I'm too tired and cranky to go through all the arguments I went over last week. Do the large DB plans take too much equity risk? Yes, they do, both in public and private equities. Do they invest in alternative assets like hedge funds, real estate and infrastructure? Yes, most of them do invest in all these asset classes (except hedge funds; a few funds don't invest in external hedge funds) and they also have internal alpha strategies to lower their costs. Are these alternative asset classes "riskier" than bonds? Yes, but over a long period, they're typically a lot less risky than stocks and they offer important diversification benefits.

As far as the "administrative costs" of the CPP, they are shared by Human Resources Development Canada and the Canada Revenue Agency, which is good. These agencies are delivering great service at a very low cost. The private sector wouldn't do a better job at administering the CPP.

Finally, as I mentioned in my comment on the "Big CPP," most Canadians are clueless about CPPIB's investment partners, but I assure you that no defined-contribution (DC) plan can invest in Brevan Howard, Bridgewater, Apax, Lone Star, Texas Pacific Group or any of the other top private funds listed on their site. This is an important source of alpha, on top of the internally generated alpha, adding basis points on their policy (benchmark/ beta) portfolio. Over the long-term, all that alpha adds up, which is why CPPIB pays these managers big fees for delivering meaningful alpha.
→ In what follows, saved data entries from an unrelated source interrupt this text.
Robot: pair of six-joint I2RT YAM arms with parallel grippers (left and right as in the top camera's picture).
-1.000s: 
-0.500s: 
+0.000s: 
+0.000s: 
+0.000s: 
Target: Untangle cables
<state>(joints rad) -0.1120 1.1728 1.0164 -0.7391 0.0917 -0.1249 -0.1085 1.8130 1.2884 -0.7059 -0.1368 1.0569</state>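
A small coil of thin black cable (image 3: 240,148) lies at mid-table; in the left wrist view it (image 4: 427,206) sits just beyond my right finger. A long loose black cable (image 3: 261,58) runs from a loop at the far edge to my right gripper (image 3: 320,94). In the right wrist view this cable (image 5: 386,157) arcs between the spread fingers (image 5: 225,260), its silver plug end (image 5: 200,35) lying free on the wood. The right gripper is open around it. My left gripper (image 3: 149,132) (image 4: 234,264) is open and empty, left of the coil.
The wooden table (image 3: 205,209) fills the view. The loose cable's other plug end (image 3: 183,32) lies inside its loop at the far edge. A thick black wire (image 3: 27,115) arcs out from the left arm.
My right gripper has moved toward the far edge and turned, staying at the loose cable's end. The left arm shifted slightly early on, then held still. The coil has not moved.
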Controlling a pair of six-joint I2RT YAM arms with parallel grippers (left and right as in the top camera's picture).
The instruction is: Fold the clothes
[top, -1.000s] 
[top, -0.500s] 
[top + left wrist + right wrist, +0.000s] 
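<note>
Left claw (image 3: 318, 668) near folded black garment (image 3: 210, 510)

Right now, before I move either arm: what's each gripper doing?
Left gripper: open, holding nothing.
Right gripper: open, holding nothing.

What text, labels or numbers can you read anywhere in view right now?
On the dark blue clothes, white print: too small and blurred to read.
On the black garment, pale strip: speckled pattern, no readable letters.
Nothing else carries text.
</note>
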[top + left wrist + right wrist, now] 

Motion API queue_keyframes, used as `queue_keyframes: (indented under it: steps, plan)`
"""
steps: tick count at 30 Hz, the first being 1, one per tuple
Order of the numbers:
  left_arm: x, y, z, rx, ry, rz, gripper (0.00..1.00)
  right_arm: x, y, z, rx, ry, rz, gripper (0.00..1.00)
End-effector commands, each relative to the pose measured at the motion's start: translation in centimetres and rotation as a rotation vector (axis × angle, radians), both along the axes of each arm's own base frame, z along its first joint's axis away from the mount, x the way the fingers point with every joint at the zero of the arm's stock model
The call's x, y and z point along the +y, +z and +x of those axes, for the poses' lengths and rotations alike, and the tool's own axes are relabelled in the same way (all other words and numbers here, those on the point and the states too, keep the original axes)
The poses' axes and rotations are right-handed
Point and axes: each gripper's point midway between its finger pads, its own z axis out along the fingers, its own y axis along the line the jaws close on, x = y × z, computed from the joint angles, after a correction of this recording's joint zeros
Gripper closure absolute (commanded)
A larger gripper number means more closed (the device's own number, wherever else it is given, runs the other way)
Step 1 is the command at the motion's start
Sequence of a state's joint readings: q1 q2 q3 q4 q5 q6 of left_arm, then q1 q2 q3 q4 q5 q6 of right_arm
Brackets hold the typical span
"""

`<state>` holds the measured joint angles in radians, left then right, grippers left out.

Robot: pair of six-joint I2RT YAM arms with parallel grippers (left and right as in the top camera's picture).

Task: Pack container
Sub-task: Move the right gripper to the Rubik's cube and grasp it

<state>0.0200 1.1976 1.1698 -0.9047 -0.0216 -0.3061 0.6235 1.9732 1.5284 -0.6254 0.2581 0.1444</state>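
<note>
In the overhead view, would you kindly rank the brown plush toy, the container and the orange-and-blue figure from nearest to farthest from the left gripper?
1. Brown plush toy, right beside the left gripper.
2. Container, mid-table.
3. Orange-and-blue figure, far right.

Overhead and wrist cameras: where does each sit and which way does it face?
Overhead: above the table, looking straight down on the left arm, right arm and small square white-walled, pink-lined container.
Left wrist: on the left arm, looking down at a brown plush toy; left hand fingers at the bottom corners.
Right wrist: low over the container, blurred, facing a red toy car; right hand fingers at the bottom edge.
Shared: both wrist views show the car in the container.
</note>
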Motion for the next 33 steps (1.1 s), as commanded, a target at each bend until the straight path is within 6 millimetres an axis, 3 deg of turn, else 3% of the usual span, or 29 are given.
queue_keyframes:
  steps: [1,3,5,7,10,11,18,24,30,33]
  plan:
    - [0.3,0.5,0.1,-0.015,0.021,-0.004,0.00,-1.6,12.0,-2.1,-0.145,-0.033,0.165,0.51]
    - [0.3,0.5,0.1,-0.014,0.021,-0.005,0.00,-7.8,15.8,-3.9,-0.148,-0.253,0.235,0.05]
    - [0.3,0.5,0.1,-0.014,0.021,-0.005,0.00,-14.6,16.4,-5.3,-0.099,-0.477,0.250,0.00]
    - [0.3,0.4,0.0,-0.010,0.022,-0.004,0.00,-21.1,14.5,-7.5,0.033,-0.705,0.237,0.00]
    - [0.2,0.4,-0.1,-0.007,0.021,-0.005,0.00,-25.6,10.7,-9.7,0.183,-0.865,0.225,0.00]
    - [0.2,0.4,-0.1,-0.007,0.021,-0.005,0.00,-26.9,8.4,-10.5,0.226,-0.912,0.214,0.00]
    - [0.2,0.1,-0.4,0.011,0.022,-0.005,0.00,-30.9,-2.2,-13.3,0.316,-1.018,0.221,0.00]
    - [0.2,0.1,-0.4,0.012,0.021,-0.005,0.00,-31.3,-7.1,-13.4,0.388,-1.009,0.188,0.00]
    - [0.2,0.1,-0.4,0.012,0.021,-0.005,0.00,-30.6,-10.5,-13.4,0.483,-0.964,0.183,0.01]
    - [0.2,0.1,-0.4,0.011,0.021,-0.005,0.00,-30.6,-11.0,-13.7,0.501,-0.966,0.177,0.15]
If Mr. Mohindra and Mr. Chevreau can find me a low cost ETF that delivers a performance remotely resembling that of these top fund managers, then I will listen to their arguments. Till then, I suggest the National Post stops publishing these spurious comments from biased "experts" who spread disinformation and perpetuate myths claiming Canada's large DB plans can't do a better job than the private sector in managing our retirement savings. They are doing a better job and they should be given increasingly more responsibility to continue delivering low cost pension fund management to as many Canadians as possible who are willing to pay premiums for a secure retirement.

So, while people worry about the "Pension Ponzi," I'm far more worried about "Pension Poverty," which I see growing by leaps and bounds over the next decades. It's high time Canadian policymakers get their collective heads out of their asses, stop reading the right-wing drivel Mr. Chevreau and the National Post publish and start listening to real pension experts like Bernard Dussault, Canada's former Chief Actuary and others who actually know what they're talking about.

If we're going to solve the pension crisis once and for all, we need concessions from all stakeholders, but we also need to leverage off our smartest resources and avoid so-called "experts" who pander dangerous ideas that will only ensure more pension poverty down the road. They are hazardous to the pension health of our great country and I will call them out every single time.

***Feedback***

Bernard Dussault, Canada's former Chief Actuary, sent me these comments:
Regarding Rob Browns’ analysis of the “Why The Fuss Over Pensions” (more specifically with respect to DB plans), my view remains that there would essentially be no fuss if DB plan sponsors were not allowed to take contribution holidays and were compelled to amortize any emerging pension surplus or deficit over a pre-determined number of years (5, 10, 15?). Moreover, the high ratio of pensioners to active members is not a financing pension issue per se. The issue is the lack of assets/liabilities matching, a matter that can easily be addressed by plan administrators but often overlooked.